In order to achieve the above object, the following solutions are proposed:

in a first aspect, the present invention provides a method for configuring a power supply system of a vehicle, including:

acquiring configured parameters of an electronic device in a target vehicle;

calculating to obtain a required value of an unconfigured parameter of at least one electronic device in the finished automobile power supply system according to the configured parameter, wherein the required value of the unconfigured parameter of the at least one electronic device comprises: at least one of a minimum power of the starter, a minimum capacity of the battery, a maximum low temperature resistance value of the battery, and a minimum value of an average value of output currents of the generator.

Optionally, the calculating, according to the configured parameter, a required value of an unconfigured parameter of at least one electronic device in the vehicle power system includes:

calculating the starting power of the engine according to the starting torque and the starting rotating speed of the engine;

and calculating the minimum power of the starter according to the transmission efficiency between the starter and the engine in the finished automobile power supply system and the starting power.

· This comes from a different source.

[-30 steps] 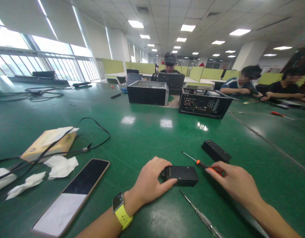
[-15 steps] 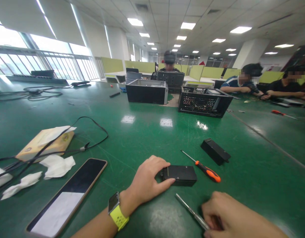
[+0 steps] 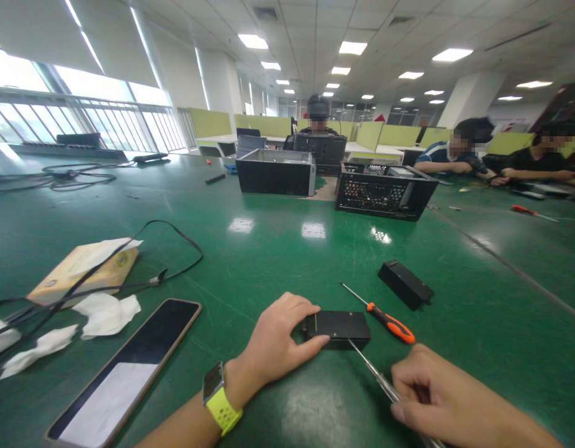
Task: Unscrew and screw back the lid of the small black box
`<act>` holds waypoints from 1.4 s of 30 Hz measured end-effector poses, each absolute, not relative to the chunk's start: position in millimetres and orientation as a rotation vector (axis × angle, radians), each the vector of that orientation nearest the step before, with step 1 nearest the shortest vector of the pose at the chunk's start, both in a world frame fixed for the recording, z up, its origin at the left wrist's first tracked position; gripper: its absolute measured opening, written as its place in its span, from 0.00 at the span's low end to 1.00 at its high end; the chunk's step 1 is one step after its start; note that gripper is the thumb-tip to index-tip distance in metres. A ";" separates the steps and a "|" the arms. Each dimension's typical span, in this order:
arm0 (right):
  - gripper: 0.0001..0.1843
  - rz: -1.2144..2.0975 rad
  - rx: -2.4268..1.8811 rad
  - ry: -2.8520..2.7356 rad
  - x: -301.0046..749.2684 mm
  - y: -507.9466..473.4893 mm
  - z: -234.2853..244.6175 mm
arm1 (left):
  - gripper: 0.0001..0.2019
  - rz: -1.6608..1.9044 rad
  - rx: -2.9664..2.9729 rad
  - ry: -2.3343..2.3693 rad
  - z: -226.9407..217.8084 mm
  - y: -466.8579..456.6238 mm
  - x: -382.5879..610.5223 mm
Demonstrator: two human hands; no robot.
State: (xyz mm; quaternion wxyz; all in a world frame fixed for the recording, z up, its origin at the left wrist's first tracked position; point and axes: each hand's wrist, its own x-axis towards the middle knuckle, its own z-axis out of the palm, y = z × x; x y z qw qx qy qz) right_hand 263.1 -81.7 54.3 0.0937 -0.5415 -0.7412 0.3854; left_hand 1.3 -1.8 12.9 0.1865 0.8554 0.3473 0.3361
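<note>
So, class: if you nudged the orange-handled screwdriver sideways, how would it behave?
The screwdriver would probably roll: round handle, glossy table. It seems stiff, with a straight metal shaft. Likely light: slimmer than the black box in the left hand, slim like the tool in the right hand.

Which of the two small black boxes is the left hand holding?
The nearer black box, gripped by the left hand; the other box lies untouched farther right.
</note>
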 end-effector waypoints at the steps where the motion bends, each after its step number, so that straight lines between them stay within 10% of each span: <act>1: 0.17 1.138 -1.618 -2.200 262.1 -81.3 53.6 | 0.16 0.947 2.408 0.980 12.9 -2.0 1.4; 27: 0.16 1.484 -1.736 -2.191 257.6 -84.7 37.2 | 0.21 0.860 2.433 0.996 15.1 -1.9 2.7; 42: 0.32 0.286 -1.460 -2.116 242.0 -59.0 5.8 | 0.17 0.764 2.363 0.844 16.6 0.8 1.0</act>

Optionally, the calculating, according to the configured parameter, a required value of an unconfigured parameter of at least one electronic device in the vehicle power system includes:

calculating to obtain the minimum capacity of the storage battery according to the quiescent current of the whole vehicle controller, the self-discharge current of the storage battery in the whole vehicle power supply system, the resting time target of the whole vehicle and the state of charge variation of the storage battery;

and calculating to obtain the maximum low-temperature resistance value of the storage battery according to the open-circuit voltage of the storage battery in the target low-temperature environment, the loop voltage drop of the starting system, the minimum voltage requirement of the starter, the starting current and the sum of all load currents in the starting stage of the whole vehicle.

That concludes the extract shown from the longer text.